Ippoliti will share her views on AI and financial data during the opening practitioner keynote fireside chat at A-Team Group’s Data Management Summit NYC on 28 September 2023. She will be joined by a host of senior data chiefs and end users for our annual state-of-the-industry gathering, which this year will be held at @Ease in midtown Manhattan.

Traditional AI

While different forms of AI are already being incorporated into institutions’ data processes, Ippoliti believes the role of broader AI applications in data management will widen as the technology is refined and as organisations become better acquainted with its capabilities.
She identifies two broad categories of AI; the ‘traditional’ form that is being used now to automate workflows, accelerate routine mapping and data validation processes; and next-generation generative AI, which is built on large language models (LLMs).

LLMs have come to public attention thanks largely to media coverage of ChatGPT. While it can demonstrably put together succinct and convincing content, it has been criticised for generating incorrect information known as hallucinations. Nevertheless, Ippoliti believes generative AI has the potential to radically improve the data management process.

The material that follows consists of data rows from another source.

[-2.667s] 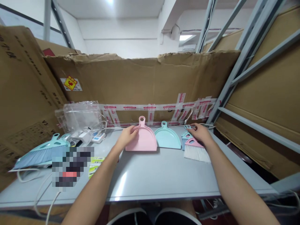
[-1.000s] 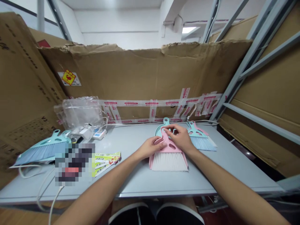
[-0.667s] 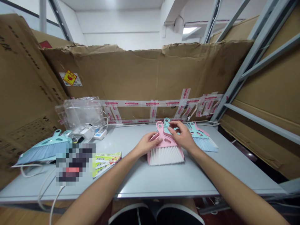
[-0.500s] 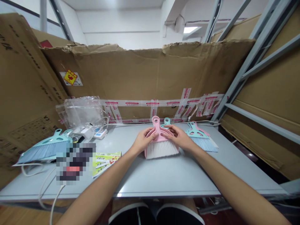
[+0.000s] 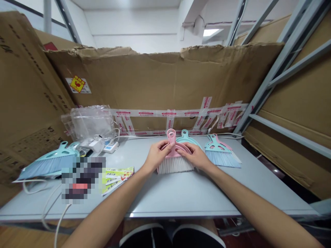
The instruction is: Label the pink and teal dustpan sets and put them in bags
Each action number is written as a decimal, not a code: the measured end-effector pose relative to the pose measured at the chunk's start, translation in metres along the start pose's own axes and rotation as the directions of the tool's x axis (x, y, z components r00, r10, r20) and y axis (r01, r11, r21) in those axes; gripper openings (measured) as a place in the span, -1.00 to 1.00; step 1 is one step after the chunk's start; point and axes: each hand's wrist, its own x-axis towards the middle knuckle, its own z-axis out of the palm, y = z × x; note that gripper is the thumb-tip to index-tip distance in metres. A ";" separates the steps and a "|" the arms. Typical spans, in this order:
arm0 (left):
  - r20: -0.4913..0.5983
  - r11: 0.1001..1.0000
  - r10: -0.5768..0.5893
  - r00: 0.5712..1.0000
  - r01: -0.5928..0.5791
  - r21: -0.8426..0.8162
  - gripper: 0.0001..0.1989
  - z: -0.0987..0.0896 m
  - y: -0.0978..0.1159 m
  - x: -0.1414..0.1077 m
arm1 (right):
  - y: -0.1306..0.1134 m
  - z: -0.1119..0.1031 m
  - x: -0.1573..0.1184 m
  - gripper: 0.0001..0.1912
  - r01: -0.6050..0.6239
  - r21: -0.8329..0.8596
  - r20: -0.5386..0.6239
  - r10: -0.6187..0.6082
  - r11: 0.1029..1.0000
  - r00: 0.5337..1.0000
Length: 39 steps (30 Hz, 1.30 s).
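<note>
- The back of the grey table (image 5: 181, 196) is closed off by a torn cardboard sheet (image 5: 165, 79), and red-and-white tape (image 5: 168, 113) is stuck across it.
- At the far left, a teal hand broom (image 5: 49, 164) is lying on the table, with a clear plastic bag (image 5: 90, 122) behind it.
- Printed label strips (image 5: 116, 176) are placed nearer the centre.
- A pink dustpan-and-brush set (image 5: 175, 160) is located at the table's centre. Its long axis runs front to back, with the handle loop pointing away from the person, tilted slightly left, and the white bristles pointing toward the person.
- The set is held between the left hand (image 5: 157, 156) and the right hand (image 5: 196, 156). Both are curved over it with fingers loosely apart, and no pinch is seen. How firm the hold is cannot be told.
- A teal dustpan (image 5: 188, 137) is partly hidden behind the set.
- A teal-and-pink brush pair (image 5: 222, 158) is lying just to the right.
</note>
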 end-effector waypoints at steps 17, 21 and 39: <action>-0.036 0.992 0.102 0.994 -0.099 0.081 -0.49 -0.002 0.004 0.000 | -0.007 0.011 -0.006 -0.65 0.013 -0.033 -0.088 -0.015 0.999 0.996; -0.049 0.995 0.076 0.996 -0.072 0.067 -0.48 -0.001 0.001 0.001 | -0.008 0.012 -0.006 -0.65 0.007 -0.040 -0.102 -0.011 0.999 0.995; 0.004 0.997 -0.020 1.000 0.020 0.080 -0.38 -0.012 -0.027 0.015 | 0.014 0.007 0.004 -0.48 -0.159 0.204 -0.171 0.195 0.966 0.966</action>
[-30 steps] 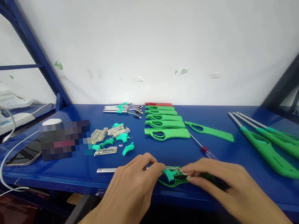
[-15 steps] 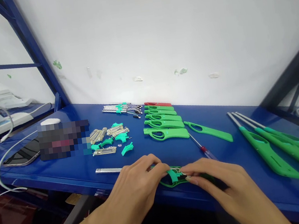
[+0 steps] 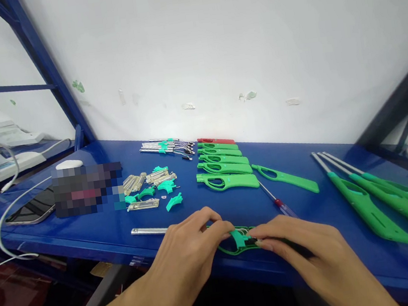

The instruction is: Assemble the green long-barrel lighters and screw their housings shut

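At the table's front edge lies an open green lighter shell half, with a silver metal tube reaching out to its left. My left hand is closed, thumb and forefinger pinching a teal trigger over the shell. Opposite it, my right hand pinches a small black igniter at the trigger's right end. Thin wires loop just above the trigger. My fingers hide part of the shell, so how deep the pieces sit cannot be made out.
Behind my hands lie green shell halves, a screwdriver, loose teal triggers, clear fuel tanks and wired metal tubes. Several assembled lighters rest at right. A phone and white cable are left.
The black igniter and teal trigger have shifted very slightly within my fingers, and more of the igniter shows. Both hands keep nearly the same place; the view has moved a little.
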The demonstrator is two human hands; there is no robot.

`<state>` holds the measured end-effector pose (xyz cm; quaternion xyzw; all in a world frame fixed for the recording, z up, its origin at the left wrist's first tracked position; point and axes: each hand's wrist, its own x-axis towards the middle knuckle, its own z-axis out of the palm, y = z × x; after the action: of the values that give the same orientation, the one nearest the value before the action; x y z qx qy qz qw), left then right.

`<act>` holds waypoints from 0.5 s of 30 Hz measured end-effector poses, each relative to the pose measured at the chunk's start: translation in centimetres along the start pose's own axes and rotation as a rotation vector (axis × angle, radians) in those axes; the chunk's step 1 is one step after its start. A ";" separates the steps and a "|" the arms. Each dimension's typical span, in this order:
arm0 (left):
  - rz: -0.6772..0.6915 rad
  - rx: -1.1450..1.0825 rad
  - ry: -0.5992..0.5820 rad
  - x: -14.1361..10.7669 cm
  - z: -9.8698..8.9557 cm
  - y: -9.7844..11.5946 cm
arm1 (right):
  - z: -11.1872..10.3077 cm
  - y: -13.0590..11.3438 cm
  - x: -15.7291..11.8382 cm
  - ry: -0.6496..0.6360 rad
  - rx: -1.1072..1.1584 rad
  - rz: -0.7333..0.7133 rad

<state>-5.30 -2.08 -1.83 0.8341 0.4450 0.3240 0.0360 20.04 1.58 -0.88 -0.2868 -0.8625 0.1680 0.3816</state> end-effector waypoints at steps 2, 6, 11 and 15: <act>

“LLMs are coming,” she says. “There may be issues now with hallucinations and not citing sources, but I am confident those things will be addressed.”

Use cases

Presently, LLMs show great promise in general activities, Ippoliti says. They are particularly useful for summarising large tracts of text in, for instance, company reports. They can also respond to plain English questions about datasets or texts, such as requests to retrieve specific pieces of information. Further, Ippoliti says LLMs are great at classifying huge datasets according to different requested criteria.

These use cases can all be applied to data management, she adds. “There are multiple kinds of ways that you could apply something like this in the data governance space. You can give the LLM a policy and it can tell you whether other content is compliant with the policy, for instance.”

LLMs are also a powerful tool to assist in anomaly detection for data quality and can be used by non-data scientists to write code for data management applications. “The way they can speed up tedious day-to-day review and search is really powerful,” Ippoliti says.

A Cautious Approach

Of course, many AI applications are in their infancy and will take time to mature and LLM technology is still prone to potentially problematic glitches. JP Morgan Chase, for instance, doesn’t yet allow its employees to use ChatGPT on the bank’s systems.

Ippoliti has personal experience of hallucinations when she asked ChatGPT to find biographical information about herself. It came back with a detailed list of achievements within the arts, having mistaken her for several artists who share her name. Hallucinations spring from limitations in the underlying datasets the models are trained on, which while massive, are insufficient to generate a correct answer every time. This also opens up the possibility of bias, as under-represented communities, languages, and images are most vulnerable to hallucinations.

These problems will be overcome in time, Ippoliti believes, saying she sees a future where traditional AI and generative AI will be broadly available to data management practitioners.

“These technologies will become a lot more common place and we should be thinking now about how we’re going to use them so that data management functions don’t get left behind when the rest of the company starts investing in them,” she says.

At next week’s Data Management Summit NYC, Jennifer Ippoliti will be talking to data management veteran and member of the EDM Council Peter Serenita during the summit’s opening practitioner keynote fireside chat, The potential of generative AI to transform data management.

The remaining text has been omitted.